Thursday, January 19, 2023

'TROLL 2' .....THE LONG STRANGE TRIP TO CINEMA INFAMY.......


 Troll 2 (1990_   In all of the bizarre, hilarious backstories surrounding this monumentally terrible movie, nobody, to my knowledge ever explained or answered one basic, burning question.....

             Why oh why did shlock Italian director Claudio Fragasso and his co-writer Rosella Drudi shlep an Italian film crew to the middle of effin' nowhere in Utah to make a ludicrous ultra low budget horror movie?

             Sounds like a recipe for disaster, huh?  Or at the very least, one hell of a strange movie. 

             All of the above came true, resulting in a film so relentlessly nonsensical  and unintentionally side-splitting, it became the stuff of legend......and embraced by fanboys and fangirls as a cult disasterpiece.....a perfect storm of awfulness equal to the worst (or best) of Ed Wood Jr. and Herschel Gordon Lewis,  deficient in virtually every single element that goes into making a film. 

             Fragasso, speaking no English whatsoever at the time, cast the film with Utah locals....with the leading man played by town dentist George Hardy, a genial, stagestruck hunk who looked like a throwback to a 1950's star of B-movies. 

              Once assembled, this cast of rank amateur were confounded by Fragasso and Drudi's script, clumsily translated into a kind of broken English that would never  come out of any English speaking person's mouth.  They begged the director to let them ad-lib the script's gibberish into something approaching real American dialogue but he forbid it.......thereby turning every clownish line spoken into an instant hall-of-fame howler. 

              That fractured Italian-ese imitation English contributed to what made the film so cherished and embraced by cultists.....watching low grade community theater actors delivering stilted, convoluted dialogue guaranteed to make a crowd burst into laughter

               But as I said, the acting and dialogue were only the beginning of what went wrong here.....the storyline itself, about a family who falls prey to a town full of goblins, approached almost deliriously stratospheric heights of utter lunacy......and unplanned for hilarity. 

               I could attempt describing sequences in this film, but you'd really need to see them to believe them......such as the vegetarian goblins reducing their human victims into huge puddles of green goo for easier digestion......or the human family's 10 year old child traumatizing the monsters by eating a double bologna sandwich in front of them......or most remembered, dentist-actor George Hardy's immortal rant to his little boy after the kid's urinated  on the family's Goblin-poisoned meal, ...."You can't piss on hospitality! I won't allow it!" 

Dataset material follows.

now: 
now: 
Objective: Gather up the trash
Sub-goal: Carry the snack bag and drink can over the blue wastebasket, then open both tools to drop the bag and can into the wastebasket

              No, I swear I'm not making any of this up.......it's all there on film.....green goo, horny teen boys turned into potted plants, a crazed, eye-bugging witch, dwarf Goblins and costumes designed by, of all people, Laura Gemser, the exotic Indonesian sex goddess of softcore Euro-Trash like "Black Emanuelle". 

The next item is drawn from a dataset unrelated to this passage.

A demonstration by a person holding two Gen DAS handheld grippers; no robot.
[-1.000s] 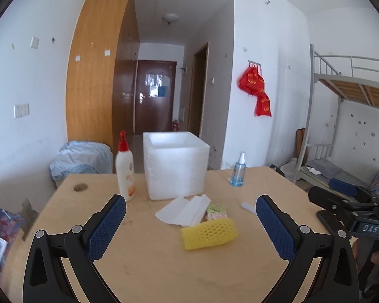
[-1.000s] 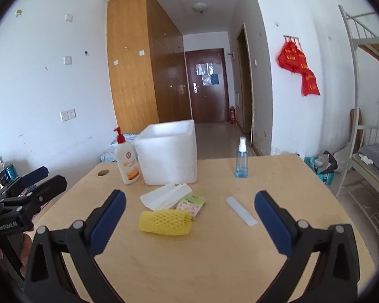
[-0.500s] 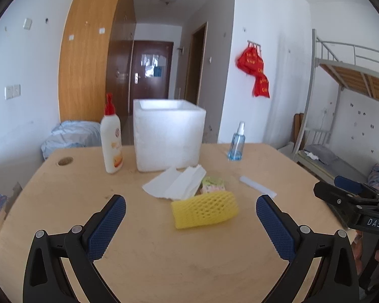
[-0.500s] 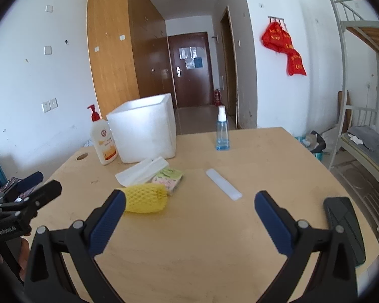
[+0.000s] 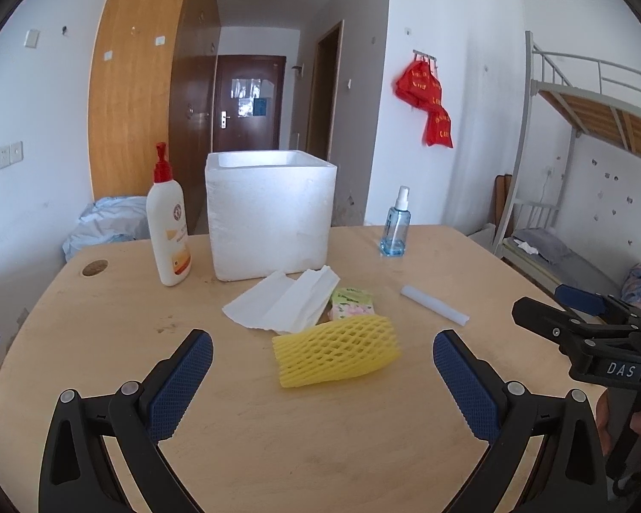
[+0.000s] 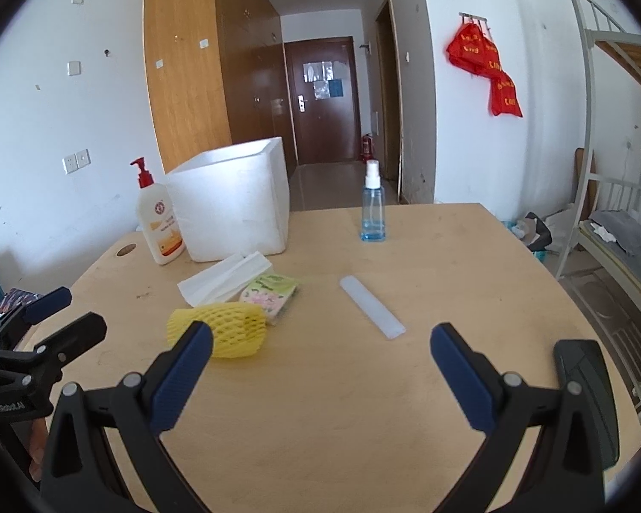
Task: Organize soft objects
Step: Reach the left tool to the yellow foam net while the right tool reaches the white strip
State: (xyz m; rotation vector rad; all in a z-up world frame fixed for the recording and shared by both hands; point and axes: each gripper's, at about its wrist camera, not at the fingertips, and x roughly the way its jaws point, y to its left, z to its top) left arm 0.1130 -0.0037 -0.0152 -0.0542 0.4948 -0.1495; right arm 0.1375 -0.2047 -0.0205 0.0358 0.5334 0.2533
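Both grippers, left [image 5: 322, 378] and right [image 6: 320, 370], hover spread wide and empty. The yellow foam-net sleeve [image 5: 336, 355] lies mid-tabletop [image 5: 107, 342], apparently touching the small green floral packet [image 5: 351, 302], before the white polystyrene box [image 5: 270, 216].

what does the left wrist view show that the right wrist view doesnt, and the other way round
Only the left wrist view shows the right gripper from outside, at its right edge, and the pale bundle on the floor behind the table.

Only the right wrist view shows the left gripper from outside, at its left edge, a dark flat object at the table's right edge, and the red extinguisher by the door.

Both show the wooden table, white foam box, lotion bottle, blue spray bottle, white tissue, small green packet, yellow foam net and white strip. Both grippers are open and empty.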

               The overall effect of this onslaught of absurdity made the film look like it was made by visiting aliens......but not the kind from Italy.....I meant by visitors from another planet altogether. 

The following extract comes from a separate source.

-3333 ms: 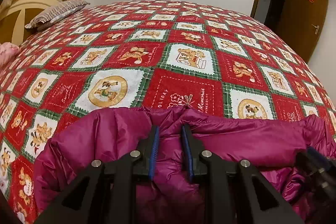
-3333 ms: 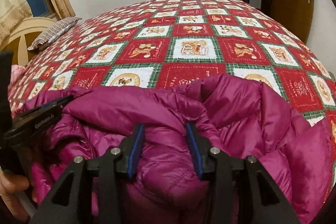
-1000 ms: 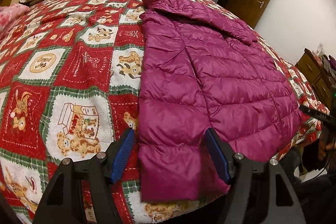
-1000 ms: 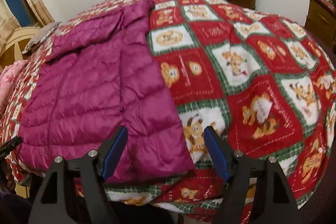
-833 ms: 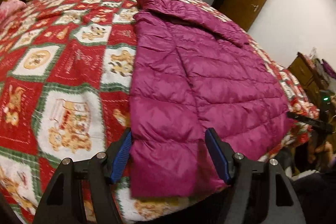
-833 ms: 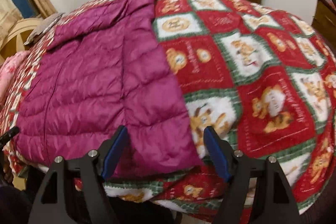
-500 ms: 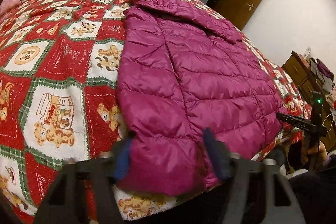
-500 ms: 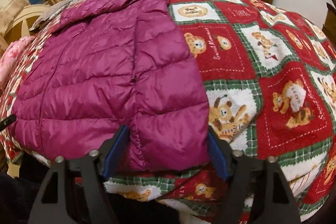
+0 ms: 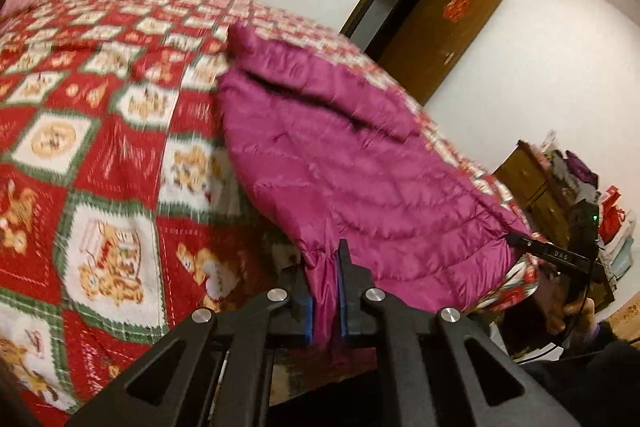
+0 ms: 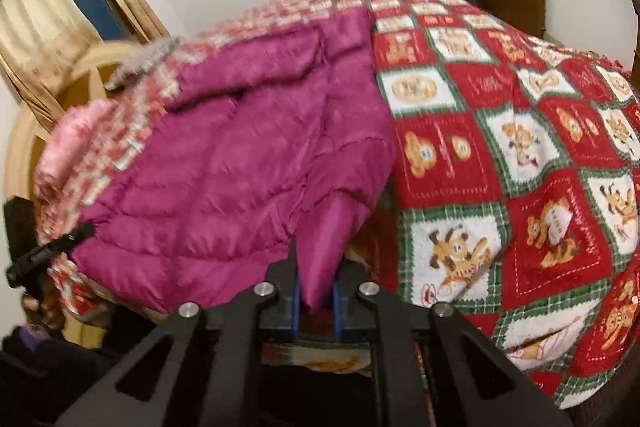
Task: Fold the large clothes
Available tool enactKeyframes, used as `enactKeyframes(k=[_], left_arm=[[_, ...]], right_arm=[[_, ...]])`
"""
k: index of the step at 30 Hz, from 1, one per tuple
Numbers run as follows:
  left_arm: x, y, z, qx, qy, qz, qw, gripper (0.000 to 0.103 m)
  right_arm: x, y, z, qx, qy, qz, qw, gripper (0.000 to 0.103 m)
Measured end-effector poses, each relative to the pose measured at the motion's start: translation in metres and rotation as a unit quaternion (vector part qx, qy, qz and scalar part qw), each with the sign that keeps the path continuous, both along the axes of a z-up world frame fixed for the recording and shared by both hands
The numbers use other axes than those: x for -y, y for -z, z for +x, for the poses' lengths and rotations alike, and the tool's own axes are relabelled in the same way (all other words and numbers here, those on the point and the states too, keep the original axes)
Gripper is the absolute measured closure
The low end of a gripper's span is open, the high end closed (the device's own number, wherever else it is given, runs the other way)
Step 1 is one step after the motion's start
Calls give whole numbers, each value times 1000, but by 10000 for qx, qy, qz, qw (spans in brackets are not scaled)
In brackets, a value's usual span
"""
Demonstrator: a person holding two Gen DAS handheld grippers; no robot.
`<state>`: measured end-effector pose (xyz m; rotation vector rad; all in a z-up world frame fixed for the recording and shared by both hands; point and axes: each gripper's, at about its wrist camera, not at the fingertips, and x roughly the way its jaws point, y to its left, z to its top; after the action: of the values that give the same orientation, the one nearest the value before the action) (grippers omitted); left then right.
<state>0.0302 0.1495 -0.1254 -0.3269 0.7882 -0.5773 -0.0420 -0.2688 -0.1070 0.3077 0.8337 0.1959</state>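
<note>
On the bed [image 9: 100,155] the coat [image 9: 352,167] lies flat and not folded yet, its near corners pinched tight in the closing left tool [image 9: 325,269] and right tool [image 10: 316,277], ready for the first fold.

2 close wrist views, sharing jacket [image 9: 360,167]
</note>
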Motion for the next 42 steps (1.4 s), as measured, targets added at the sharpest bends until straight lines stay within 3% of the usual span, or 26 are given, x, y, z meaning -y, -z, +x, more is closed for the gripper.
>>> enactKeyframes(k=[8,14,17,19,23,25,28,31,33,36,37,38,40,42], left_arm=[[-19,-40,-37,685,192,-361,9968,96],[-27,-76,-70,1317,460,-705,9877,98],[-24,-79,-65,1316,381,-312,9901,98],[-24,-71,-54,1056,280,-73,9940,98],[-29,-35,-37,32,121,225,9997,98],[-29,-15,-34,-431,64,341,9985,97],[-29,23,-33,-1430,135,310,9891,96],[-16,37,-47,-1572,257,913,9830,95],[-10,44,-53,-1638,347,1009,9807,94],[-10,53,-59,-1865,320,779,9788,80],[-11,56,-60,-1928,282,703,9783,68],[-11,58,-60,-1988,272,661,9774,48],[-8,59,-61,-2069,308,572,9762,23],[-5,59,-61,-2065,336,523,9765,22]], right_arm=[[-14,-38,-28,440,-138,2,9989,90],[-9,-67,-57,723,-112,-102,9973,90],[-8,-79,-63,830,-76,-155,9964,90],[-6,-79,-60,827,-35,-168,9964,90],[-9,-70,-50,756,-76,-159,9970,90],[-12,-67,-49,717,-101,-214,9971,90],[-11,-64,-46,648,-137,-167,9977,90],[-9,-63,-45,609,-136,-132,9980,90],[-7,-62,-45,594,-127,-100,9981,90],[-8,-60,-44,577,-112,-62,9983,90],[-8,-59,-44,569,-118,-54,9983,90],[-7,-59,-44,567,-123,-58,9983,89],[-7,-58,-43,549,-131,-67,9984,90],[-7,-58,-43,542,-131,-62,9984,89]])
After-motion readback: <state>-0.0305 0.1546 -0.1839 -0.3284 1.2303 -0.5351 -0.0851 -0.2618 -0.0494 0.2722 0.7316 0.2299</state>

               Initially greeted with the derision it practically begged for, "Troll 2" became graced with cinematic serendipity......as bad as it was (and we're talkin' off the scale levels of badness) the film was strangely a joy to sit through....and nobody even cared that the film had absolutely nothing whatsoever to do with the first "Troll" movie...the title being nothing but a ploy by a studio's marketing department.

           Bottom line: "Troll 2" was hot sauce, five alarm hoot, an off-the-rails experience like no other. 

              And I can vouch for that and well understand how it took its place along side of "Rocky Horror Picture Show" and "Pink Flamingoes" as one of cult moviegoers' favorite midnight guilty pleasures. There's not minute of it that 's boring, and there's an innocent purity to its unabashed complete lack of even bare minimum filmmaking skills.  It's a movie that exists supremely within its own daffy universe of crazy.  How can you do anything but applaud appreciatively for this odd collection of people trying so hard to entertain you?

                For mainstream cinema viewers, it goes without saying that you shouldn't come anywhere near this film.....for you folks, it could never be anything but a Zero (0) star.

                But for those of us (BQ included) who seek out and clutch misbegotten films like this near and dear to our hearts, it's forever and always a favored 4 star (****) trainwreck.

               But the long strange journey of "Troll 2" wasn't over after the film's release. 19 years later came "Best Worst Movie" (2009)  detailing the sometimes riotous, sometimes weird and sometimes bittersweet and sad history of the film and all its participants.....more on that one tomorrow!

               


Wednesday, January 18, 2023

'DOLEMITE' & 'DOLEMITE IS MY NAME'....."AND F***IN' UP MOTHER F***ERS IS MY GAME.....".

            Some time ago, I thought it'd be cool and funny to do a double feature post on Ed Wood Jr.'s immortal  "Plan 9 From Outer Space"  and Tim Burton's loving homage to its director,   "Ed Wood"......

              I still do promise those reviews, as soon as I can track down a copy or streaming availability of "Ed Wood". In the meantime, here's almost the exact same thing...... first .the legendarily laughable, but iconic film from Rudy Ray Moore, as tireless, and ambitious a striving creator  as Ed Wood ever was.  And I'm pairing it with "Dolemite Is My Name".... as loving and funny a biographical tribute  to Moore as Tim Burton's affectionate bio of Wood.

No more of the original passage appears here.